Saw this at Duncan's place this morning:
In Iraq we have a variety of people who are contributing to the violence. There are those who are resisting a foreign occupation ("Wolverines!" for you conservatives) for all the normal reasons people tend to resist such things. There are people engaged in sectarian conflict for both power/influence reasons and for general feud and revenge killing reasons. There are those who see this as an opportunity to wage war on behalf of radical Islam.
Note the reference to the Wolverines, those young American insurgents in the film "Red Dawn."

Which reminded me of something I wrote three years ago, back when I was actually writing for this blog instead of just linking and snarking:
Back in August, when things were starting to get bad for the U.S. forces in Iraq, but were still months away full-blown chaos, the Special Ops folks in the Pentagon showed a "training film." It was called The Battle of Algiers.

From an intel perspective, one could view this as an effort to get inside the enemy's head, always a useful exercise. It's also interesting to note that it was the leadership of the Special Operations part of the Pentagon, not the senior civilian leadership, who thought a film about a major insurgency in an Islamic country might be instructive.

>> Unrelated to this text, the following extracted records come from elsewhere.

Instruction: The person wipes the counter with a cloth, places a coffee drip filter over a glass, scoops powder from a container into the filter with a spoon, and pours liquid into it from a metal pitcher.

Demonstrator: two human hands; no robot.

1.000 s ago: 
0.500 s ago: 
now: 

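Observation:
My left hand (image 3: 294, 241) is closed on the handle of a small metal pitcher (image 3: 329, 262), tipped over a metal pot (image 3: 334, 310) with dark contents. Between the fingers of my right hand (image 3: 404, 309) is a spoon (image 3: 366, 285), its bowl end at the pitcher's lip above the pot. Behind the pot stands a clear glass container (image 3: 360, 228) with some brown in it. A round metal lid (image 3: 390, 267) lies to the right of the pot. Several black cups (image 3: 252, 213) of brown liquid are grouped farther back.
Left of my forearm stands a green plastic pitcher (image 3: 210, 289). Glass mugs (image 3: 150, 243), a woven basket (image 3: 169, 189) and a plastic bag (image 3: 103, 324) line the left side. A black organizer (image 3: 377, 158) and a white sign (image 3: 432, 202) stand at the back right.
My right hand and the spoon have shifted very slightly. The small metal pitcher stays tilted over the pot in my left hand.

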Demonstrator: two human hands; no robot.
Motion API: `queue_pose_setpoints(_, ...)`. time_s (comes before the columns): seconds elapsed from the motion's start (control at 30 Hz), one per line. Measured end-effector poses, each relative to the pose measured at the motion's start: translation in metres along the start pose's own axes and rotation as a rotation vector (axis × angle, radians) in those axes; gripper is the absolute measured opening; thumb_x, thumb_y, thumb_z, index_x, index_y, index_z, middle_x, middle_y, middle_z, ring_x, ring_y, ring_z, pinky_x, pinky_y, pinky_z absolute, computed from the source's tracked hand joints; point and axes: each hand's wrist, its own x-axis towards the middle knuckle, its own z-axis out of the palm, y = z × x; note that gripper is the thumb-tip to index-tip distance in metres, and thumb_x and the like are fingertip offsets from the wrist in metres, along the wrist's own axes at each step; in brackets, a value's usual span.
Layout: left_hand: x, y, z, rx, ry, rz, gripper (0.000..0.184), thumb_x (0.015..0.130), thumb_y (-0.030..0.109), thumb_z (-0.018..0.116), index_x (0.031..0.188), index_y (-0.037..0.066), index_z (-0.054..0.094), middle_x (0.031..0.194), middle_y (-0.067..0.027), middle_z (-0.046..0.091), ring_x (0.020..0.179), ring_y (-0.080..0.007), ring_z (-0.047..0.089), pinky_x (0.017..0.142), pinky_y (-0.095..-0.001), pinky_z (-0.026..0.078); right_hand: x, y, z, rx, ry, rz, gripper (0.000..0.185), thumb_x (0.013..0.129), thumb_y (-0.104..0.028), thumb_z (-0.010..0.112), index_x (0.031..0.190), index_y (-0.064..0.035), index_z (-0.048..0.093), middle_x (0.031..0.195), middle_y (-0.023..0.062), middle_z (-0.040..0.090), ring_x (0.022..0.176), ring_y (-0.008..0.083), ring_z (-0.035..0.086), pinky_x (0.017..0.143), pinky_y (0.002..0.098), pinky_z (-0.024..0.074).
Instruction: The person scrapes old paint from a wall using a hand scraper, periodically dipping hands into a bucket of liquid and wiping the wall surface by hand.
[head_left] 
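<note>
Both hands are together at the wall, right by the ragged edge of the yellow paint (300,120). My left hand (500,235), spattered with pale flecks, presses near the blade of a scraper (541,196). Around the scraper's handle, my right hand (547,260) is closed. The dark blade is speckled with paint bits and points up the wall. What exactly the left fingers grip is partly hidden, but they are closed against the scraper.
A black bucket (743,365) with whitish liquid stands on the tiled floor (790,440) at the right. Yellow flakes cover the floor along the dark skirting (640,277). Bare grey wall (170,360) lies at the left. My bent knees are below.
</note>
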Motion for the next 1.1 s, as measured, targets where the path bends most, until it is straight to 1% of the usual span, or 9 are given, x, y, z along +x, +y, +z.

The decision to show Algiers, David Ignatius wrote in the WaPo, is "one hopeful sign that the military is thinking creatively and unconventionally about Iraq." He even quotes from a Pentagon flier about the movie:
How to win a battle against terrorism and lose the war of ideas. ... Children shoot soldiers at point blank range. Women plant bombs in cafes. Soon the entire Arab population builds to a mad fervor. Sound familiar? The French have a plan. It succeeds tactically, but fails strategically. To understand why, come to a rare showing of this film.
Charles Paul Freund writing in Slate provides a pretty good critique of the film, especially in terms of its applicablility to the U.S. situation in Iraq. It may be even more relevant now that events in Iraq have escelated far beyond where they were last summer.
It's welcome news that the military is thinking creatively about the American role in Iraq, but the lessons and pleasures of The Battle of Algiers are a lot more ambiguous than this Pentagon blurb implies. To praise the film for its strategic insights is to buy into the 1960s revolutionary mystique that it celebrates; it is the collapse of that very mystique that has contributed to the film's current obscurity and made screenings "rare."
One of the key lessons of the French experience of trying to maintain control of Algeria, if not well-articulated in the film, was that neither side could wage its fight without losing its morality. Both the French and the Algerian insurgents started with high-minded ideals. For the French it was to provide stablility and western values to a fractous North African population. For the Algerians it was to be free of their French colonial masters. In the end, both sides lost much of their humanity in a sea of blood, terror and torture. If there are lessons to be learned by the U.S. commanders in watching The Battle of Algiers, they are murky and ambiguous.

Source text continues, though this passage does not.